Ce décor automnal, de vie et de mort mêlée, baigne mon âme d’une étrange amertume, une peur, un effroi et pourtant une indéfinissable attirance qui, si l’on n’y prend pas garde, vous conduit dans une subtile transe. 

La poésie s’empare de mon être, nourrit mes mots et me voilà dans un conte enchanteur au cœur d’une scène Brocéliande. La forêt chante sylvestre mes chansons rupestres et me comble d’allégresse. Je marche léger, de pas feutrés en résonnance voilée. Les bruits se perdent et se confondent parmi les arbres en orgue vagabond. Je perds le nord soulé par les essences multiples et la profondeur des lieux qui lèche l’orée lointaine. Les troncs me bousculent comme une foule dense immobile et silencieuse. Les images se reflètent à l’infini comme un miroir dans un miroir, un cadre sans fin. Un vertige vert entame une valse dans mon esprit, simple esquif sans gouvernail. Je me saoule conscient de cet air pure, alcool nature. Je trébuche et me relève automate. Trolls et farfadets s’animent lucioles. Les esprits maléfiques renaissent de leur Moyen-âge lointain quand l’obscurantisme dominait les hôtes de ces bois. 

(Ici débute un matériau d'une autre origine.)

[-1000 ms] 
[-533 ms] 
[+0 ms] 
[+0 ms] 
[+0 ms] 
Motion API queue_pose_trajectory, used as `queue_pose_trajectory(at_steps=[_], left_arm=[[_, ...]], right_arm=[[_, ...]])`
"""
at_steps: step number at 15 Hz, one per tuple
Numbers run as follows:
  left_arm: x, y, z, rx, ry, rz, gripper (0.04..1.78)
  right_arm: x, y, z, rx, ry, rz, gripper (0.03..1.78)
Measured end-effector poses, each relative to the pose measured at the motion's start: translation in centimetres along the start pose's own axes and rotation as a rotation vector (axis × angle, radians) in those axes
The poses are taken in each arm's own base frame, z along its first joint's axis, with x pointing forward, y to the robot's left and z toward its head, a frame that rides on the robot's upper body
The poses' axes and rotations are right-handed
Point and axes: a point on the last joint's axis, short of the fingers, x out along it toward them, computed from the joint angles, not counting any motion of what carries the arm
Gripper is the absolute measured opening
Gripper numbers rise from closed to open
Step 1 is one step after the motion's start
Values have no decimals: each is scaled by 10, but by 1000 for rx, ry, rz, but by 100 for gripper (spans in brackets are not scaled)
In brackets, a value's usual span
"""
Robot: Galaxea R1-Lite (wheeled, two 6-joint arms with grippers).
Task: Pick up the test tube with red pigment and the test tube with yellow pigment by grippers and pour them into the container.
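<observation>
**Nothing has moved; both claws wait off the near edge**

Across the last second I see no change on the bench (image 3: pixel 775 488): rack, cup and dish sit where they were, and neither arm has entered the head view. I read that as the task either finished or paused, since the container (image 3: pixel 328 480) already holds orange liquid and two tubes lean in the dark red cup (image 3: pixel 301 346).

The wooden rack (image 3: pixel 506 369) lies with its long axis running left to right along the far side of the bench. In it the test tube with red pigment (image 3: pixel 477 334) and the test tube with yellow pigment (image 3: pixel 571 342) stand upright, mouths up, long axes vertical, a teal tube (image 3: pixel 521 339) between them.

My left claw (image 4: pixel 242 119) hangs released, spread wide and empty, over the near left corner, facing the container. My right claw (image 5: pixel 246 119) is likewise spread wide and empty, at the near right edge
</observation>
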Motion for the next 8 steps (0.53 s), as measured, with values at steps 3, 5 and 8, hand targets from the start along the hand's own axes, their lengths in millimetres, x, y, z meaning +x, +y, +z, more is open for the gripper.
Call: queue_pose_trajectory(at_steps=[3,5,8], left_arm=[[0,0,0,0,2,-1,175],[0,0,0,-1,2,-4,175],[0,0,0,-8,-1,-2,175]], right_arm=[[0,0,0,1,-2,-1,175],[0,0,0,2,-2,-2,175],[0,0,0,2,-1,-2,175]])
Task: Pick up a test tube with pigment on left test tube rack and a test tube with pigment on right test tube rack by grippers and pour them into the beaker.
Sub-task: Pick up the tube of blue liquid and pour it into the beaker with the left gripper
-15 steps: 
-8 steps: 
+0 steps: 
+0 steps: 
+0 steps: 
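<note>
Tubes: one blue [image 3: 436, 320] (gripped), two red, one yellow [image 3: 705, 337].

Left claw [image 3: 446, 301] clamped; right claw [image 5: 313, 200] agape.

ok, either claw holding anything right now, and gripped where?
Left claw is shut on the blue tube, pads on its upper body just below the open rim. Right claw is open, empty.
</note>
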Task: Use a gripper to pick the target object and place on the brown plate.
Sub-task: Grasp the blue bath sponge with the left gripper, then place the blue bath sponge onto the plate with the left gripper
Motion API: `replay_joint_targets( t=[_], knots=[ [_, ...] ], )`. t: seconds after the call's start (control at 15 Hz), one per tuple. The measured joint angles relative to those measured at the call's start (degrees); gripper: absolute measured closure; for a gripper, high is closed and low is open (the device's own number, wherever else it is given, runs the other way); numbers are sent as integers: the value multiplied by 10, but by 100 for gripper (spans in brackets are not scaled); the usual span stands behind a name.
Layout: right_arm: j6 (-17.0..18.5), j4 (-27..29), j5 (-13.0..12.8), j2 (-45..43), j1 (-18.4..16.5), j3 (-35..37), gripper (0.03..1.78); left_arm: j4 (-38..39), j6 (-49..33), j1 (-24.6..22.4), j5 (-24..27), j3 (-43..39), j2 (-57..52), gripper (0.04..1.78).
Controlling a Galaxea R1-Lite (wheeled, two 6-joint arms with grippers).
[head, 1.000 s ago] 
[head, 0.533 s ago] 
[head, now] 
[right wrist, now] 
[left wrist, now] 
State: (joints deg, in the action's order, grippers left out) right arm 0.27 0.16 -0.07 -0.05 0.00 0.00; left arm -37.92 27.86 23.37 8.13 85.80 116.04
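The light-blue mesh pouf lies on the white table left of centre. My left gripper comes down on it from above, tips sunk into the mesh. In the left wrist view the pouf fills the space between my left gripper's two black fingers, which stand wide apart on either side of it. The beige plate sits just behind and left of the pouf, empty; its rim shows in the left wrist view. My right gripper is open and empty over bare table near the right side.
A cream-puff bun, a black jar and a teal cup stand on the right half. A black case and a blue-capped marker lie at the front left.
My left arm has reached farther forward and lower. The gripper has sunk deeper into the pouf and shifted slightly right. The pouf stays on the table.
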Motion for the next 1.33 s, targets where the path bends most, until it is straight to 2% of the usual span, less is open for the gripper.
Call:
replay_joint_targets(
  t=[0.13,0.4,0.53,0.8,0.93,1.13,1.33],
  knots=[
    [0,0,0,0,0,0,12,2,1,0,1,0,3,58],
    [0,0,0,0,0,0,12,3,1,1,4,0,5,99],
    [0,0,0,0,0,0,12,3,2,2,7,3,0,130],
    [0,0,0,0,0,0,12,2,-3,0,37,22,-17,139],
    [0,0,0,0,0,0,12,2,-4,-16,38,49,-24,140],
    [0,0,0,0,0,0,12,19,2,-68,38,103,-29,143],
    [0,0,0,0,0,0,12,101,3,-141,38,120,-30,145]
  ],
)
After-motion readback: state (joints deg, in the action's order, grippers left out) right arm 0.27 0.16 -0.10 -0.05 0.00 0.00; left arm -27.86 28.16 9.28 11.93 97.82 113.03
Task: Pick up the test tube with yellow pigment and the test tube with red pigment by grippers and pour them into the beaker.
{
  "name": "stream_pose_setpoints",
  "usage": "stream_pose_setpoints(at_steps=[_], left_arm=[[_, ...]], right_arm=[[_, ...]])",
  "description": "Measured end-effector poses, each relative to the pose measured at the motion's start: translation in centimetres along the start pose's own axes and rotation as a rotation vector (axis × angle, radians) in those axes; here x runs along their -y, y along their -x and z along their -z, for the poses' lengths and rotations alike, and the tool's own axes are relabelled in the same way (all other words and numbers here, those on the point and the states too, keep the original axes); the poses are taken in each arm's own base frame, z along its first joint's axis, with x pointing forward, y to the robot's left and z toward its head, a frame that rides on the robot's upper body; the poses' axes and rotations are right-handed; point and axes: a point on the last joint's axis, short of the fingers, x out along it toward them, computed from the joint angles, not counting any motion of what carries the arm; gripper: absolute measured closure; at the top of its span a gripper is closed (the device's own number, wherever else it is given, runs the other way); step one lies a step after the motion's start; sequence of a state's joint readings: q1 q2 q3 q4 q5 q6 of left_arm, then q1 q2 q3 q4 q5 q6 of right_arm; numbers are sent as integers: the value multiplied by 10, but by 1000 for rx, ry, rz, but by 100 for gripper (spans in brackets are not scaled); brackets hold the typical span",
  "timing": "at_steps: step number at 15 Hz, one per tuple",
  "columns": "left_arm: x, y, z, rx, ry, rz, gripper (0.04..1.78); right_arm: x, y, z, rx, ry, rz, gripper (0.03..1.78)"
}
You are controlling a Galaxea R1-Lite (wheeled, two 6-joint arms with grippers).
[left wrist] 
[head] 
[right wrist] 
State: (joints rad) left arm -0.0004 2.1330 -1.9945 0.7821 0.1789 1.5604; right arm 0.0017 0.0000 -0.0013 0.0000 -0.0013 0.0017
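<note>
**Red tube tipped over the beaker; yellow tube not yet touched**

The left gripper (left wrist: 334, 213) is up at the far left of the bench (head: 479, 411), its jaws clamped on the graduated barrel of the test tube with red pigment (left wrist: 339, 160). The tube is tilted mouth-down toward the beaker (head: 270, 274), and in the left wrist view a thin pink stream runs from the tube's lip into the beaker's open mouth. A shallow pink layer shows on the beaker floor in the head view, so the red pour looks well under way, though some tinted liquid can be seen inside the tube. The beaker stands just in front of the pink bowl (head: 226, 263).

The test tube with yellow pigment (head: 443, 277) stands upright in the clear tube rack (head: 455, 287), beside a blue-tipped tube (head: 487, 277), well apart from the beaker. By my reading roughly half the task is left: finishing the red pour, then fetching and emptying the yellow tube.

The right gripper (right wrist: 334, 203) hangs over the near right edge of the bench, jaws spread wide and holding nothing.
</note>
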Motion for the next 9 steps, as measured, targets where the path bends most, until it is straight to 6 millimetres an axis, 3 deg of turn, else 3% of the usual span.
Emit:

Longtemps bercé par ces croyances d’antan, je me réveille lucide au printemps présent. J’observe la beauté forestière qui humblement présente son bouquet de fleurs, ses fagots de feuillus et ses bottes d’épineux drus. Les champignons coquins piaffent sous leur large chapeau, en festival de mode, ronds dodus ou corolles aux larges bords ventrus. Hallucinogènes parfois, létal quelquefois, ils ont aussi la saveur gourmande d’un péché sans pareil, ma fois. 

La forêt est un voyage dans le temps et l’immensité de nos pensées. Troublante, envoutante, elle attire nos âmes les faisant sourire et trembler, jouant de nos peurs et de nos amours champêtres, candeurs. Respiration du temps, elle exhale l’oxygène qui éveille magique nos esprits endormis.